Ainda que suas atrocidades não superem as execuções públicas de Mobutu Sese Seko (da República Democrática do Congo), o canibalismo de Jean-Bédel Bokassa (República Centro-Africana) ou as sessões de tortura e estupro de Idi Amin (Uganda), Mugabe é, como bem o definiu o bispo sul-africano Desmond Tutu, uma perfeita caricatura de um ditador africano. E como tal, não apenas incorpora as deformações dos históricos tiranos da África, como as aproxima do absurdo.

Basta lembrar que Mugabe estrelou, há dois anos, um evento insólito mesmo para padrões africanos. Pediu que seu povo esquecesse o desemprego que atinge 80% da população e a maior inflação do mundo - 100.500% ao ano- e colaborasse para sua festa de aniversário, que custou US$ 1,2 milhão.

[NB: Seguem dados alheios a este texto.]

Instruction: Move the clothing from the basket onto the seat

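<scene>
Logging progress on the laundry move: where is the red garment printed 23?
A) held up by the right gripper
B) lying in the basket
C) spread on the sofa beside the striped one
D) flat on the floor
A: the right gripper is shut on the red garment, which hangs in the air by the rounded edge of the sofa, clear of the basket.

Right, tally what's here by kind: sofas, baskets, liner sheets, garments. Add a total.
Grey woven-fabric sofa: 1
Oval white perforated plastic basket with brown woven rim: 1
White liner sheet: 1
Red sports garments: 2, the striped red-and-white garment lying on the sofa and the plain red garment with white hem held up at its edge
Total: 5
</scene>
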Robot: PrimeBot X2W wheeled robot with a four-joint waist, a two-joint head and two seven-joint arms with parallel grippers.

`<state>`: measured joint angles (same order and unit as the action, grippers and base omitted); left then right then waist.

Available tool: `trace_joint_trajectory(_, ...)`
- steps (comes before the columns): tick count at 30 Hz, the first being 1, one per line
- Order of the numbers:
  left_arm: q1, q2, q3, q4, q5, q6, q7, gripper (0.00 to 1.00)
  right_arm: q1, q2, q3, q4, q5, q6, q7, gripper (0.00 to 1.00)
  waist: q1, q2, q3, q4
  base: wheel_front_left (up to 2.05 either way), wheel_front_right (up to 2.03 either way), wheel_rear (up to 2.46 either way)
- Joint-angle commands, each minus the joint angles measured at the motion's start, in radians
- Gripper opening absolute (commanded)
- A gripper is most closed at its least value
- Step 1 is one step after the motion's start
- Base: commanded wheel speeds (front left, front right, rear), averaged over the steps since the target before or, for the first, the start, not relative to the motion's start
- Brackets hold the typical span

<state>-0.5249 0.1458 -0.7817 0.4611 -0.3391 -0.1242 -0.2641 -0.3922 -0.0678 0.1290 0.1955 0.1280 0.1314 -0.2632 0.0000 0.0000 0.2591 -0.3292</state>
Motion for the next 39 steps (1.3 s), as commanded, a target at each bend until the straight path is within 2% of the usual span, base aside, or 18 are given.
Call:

A inflação, a escassez aguda de alimentos, os ataques aos opositores são apenas alguns dos vários fatores que vêm minando a imagem e o poder do presidente. ¿Mugabe nunca esteve sob tanta pressão¿, disse ao Estado, por telefone, François Grignon, diretor para África do International Crisis Group. ¿Há hoje um consenso de que ele tem de sair para que o país possa se desenvolver política e economicamente.¿

Mugabe é hoje uma espécie em extinção no continente - mesmo que o conceito de democracia ainda soe distante em boa parte das nações africanas. ¿Mugabe está isolado. Na África de hoje, é quase impossível compará-lo a qualquer outro presidente. O único que se assemelha é o da Guiné Equatorial (Teodoro Mbasogo, no poder desde 1979)¿, diz Grignon. ¿Até em outros países africanos, como Ruanda e Etiópia, já há uma luta pela democracia.¿

E como último representante de sua categoria, a saída de Mugabe deve jogar uma pá de cal na era dos ditadores sanguinários africanos. ¿Não creio que haverá outros como Mugabe. Para a África, ele e o Zimbábue são uma grande vergonha¿, afirmou ao Estado Stephen Chan, autor de Robert Mugabe: a Life of Power and Violence (Robert Mugabe: uma vida de poder e violência) e professor de políticas africanas da Universidade de Londres. COM THE GUARDIAN E REUTERS

DITADORES AFRICANOS, UMA ESPÉCIE EM EXTINÇÃO

Robert Mugabe, Zimbábue (1980 - atual): Ao assumir, era visto como ¿herói revolucionário¿, mas à medida que ia se reelegendo, em eleições consideradas fraudulentas, tomava medidas cada vez mais ditatoriais, como desalojar 700 mil pessoas para ¿limpar¿ uma favela, surrar opositores e levar o país ao caos econômico.

Idi Amin, Uganda (1971 - 1979): O governo do ¿Hitler africano¿deixou entre 300 mil e 500 mil mortos. Foi deposto e fugiu para a Arábia Saudita. Morreu em 2003.

Mobutu Sese Seko, ex-Zaire (1965-1997): Executava rivais em sessões públicas e arrancava olhos de inimigos antes de matá-los. Morreu em 1997 de câncer.

Charles Taylor, Libéria (1997 - 2003): Tortura, mutilação e estupro eram práticas comuns de seu Exército. Está sendo julgado por crimes contra humanidade.

Jean-Bédel Bokassa, República Centro-Africana (1966-1979): Declarou-se presidente vitalício e imperador. Envolveu-se com tortura e canibalismo. Morreu em 1996.